I love California. I was born here, I met my wife here, and I expect to live the rest of my days here. Coming back almost five years ago was the best decision I ever made.
That's not to say the state doesn't have challenges. We have plenty---housing costs, homelessness, the environment, taxation and regulation---and the less visible issues that come with being the fifth largest economy in the world.
Whatever your political views, however you think those issues should best be addressed---we're getting shortchanged. We are 25 days from an election where we will, among other things, choose a new Governor and decide whether our senior United States Senator stays or goes.
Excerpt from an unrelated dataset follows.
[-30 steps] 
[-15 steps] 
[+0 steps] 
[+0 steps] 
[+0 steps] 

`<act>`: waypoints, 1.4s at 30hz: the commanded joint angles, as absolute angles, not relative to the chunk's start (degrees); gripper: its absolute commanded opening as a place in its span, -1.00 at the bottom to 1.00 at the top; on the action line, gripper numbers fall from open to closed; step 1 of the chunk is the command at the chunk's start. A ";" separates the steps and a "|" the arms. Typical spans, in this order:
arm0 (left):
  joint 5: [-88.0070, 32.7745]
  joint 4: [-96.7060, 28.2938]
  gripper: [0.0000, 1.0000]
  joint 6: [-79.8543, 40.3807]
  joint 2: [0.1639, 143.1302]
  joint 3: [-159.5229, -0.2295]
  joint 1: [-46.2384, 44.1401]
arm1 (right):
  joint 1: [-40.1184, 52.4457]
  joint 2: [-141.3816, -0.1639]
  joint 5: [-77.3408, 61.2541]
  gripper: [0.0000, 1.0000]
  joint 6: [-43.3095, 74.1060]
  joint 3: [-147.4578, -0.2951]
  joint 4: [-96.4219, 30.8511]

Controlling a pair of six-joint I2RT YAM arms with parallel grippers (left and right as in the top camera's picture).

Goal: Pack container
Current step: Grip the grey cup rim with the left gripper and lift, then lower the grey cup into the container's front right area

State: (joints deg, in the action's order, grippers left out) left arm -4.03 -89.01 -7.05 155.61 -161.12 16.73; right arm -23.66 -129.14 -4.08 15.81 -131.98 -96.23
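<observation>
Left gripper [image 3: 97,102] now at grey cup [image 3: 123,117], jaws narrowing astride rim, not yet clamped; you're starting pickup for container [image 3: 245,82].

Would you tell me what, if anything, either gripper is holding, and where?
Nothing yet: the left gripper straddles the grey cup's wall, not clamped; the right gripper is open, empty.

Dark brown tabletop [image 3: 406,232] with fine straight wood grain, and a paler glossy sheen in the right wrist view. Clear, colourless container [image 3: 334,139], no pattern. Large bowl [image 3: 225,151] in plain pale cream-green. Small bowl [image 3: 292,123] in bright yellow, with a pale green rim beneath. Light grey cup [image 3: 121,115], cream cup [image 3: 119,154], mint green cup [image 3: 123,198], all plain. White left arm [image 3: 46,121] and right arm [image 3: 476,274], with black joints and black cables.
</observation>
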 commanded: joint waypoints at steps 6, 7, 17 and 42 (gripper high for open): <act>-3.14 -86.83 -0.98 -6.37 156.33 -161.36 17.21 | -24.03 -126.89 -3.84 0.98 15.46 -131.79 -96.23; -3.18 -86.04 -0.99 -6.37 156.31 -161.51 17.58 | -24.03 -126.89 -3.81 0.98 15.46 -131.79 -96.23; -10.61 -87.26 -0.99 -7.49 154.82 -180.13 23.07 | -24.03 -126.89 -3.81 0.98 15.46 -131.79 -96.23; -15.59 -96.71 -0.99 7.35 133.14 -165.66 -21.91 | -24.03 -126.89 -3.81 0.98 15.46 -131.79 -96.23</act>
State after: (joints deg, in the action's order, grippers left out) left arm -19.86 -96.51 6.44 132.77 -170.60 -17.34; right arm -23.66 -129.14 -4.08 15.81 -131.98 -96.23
In terms of a statewide election, this is as big as it gets.
Time was, that was a recipe for about six nights of pre-empted prime-time TV. Two or three debates per office, starting after Labor Day and in a reasonably regular cadence leading up to election eve. Sixty to ninety minutes of the candidates comparing and contrasting their stance on the issues, their plans and policies for the future, should they be elected or re-elected. An opportunity to watch them at length and get a sense of who they are and what we could believe.
That is infinitely better than 30 second negative campaign ads focused on their opponent with the candidate's only appearance being the tag at the end: "I'm (name) and I approve this message." At least for us, the voter. For the candidates, it's a different story. We see and hear so many negative ads because they work. And we've been seeing fewer debates as time goes by because they pose a risk for the candidate. At a minimum, they don't get to control the message. Worst case, they say something wrong they can't take back.
In 2010, Jerry Brown debated Meg Whitman three times. In 2014, he agreed to one debate with Neel Kashkari. That seemed inadequate, but it was at least on TV in prime time.
This year, the single debate between the two major candidates for Governor has come and gone. Lieutenant Governor Gavin Newsom and businessman John Cox did it on Monday, at 10:00 a.m. on public radio.
Now, incumbent (and senior) U.S. Senator Dianne Feinstein and her challenger, State Senator Kevin de Leon, have agreed to their one and only----um----well, Feinstein's campaign calls it a debate, but since the candidates won't be allowed to address each other, de Leon's campaign says it's not. The Pacific Policy Institute of California is hosting the two candidates in San Francisco for what it is calling a "discussion". At noon, next Wednesday. No TV. No radio, public or otherwise. Livestreamed. And that's a major concession for Senator Feinstein, who hasn't shared a stage with an opponent in 18 years.
I'm not a Luddite. I know the world has changed and that we don't need to gather in front of the TV set to watch things happen anymore. I know most of us have a device on which we can watch the Feinstein-de Leon "discussion" if we choose (and if our bosses will let us---mine actually will insist). But capability isn't the same as delivery. Ten a.m. on a Monday and noon on a Wednesday on public radio and the internet aren't going to deliver----no, wrong word---make that serve---the number of Californians that 8:00 p.m. on ABC, CBS, NBC and FOX TV stations around the state would.
It's not debatable. We deserve so much better.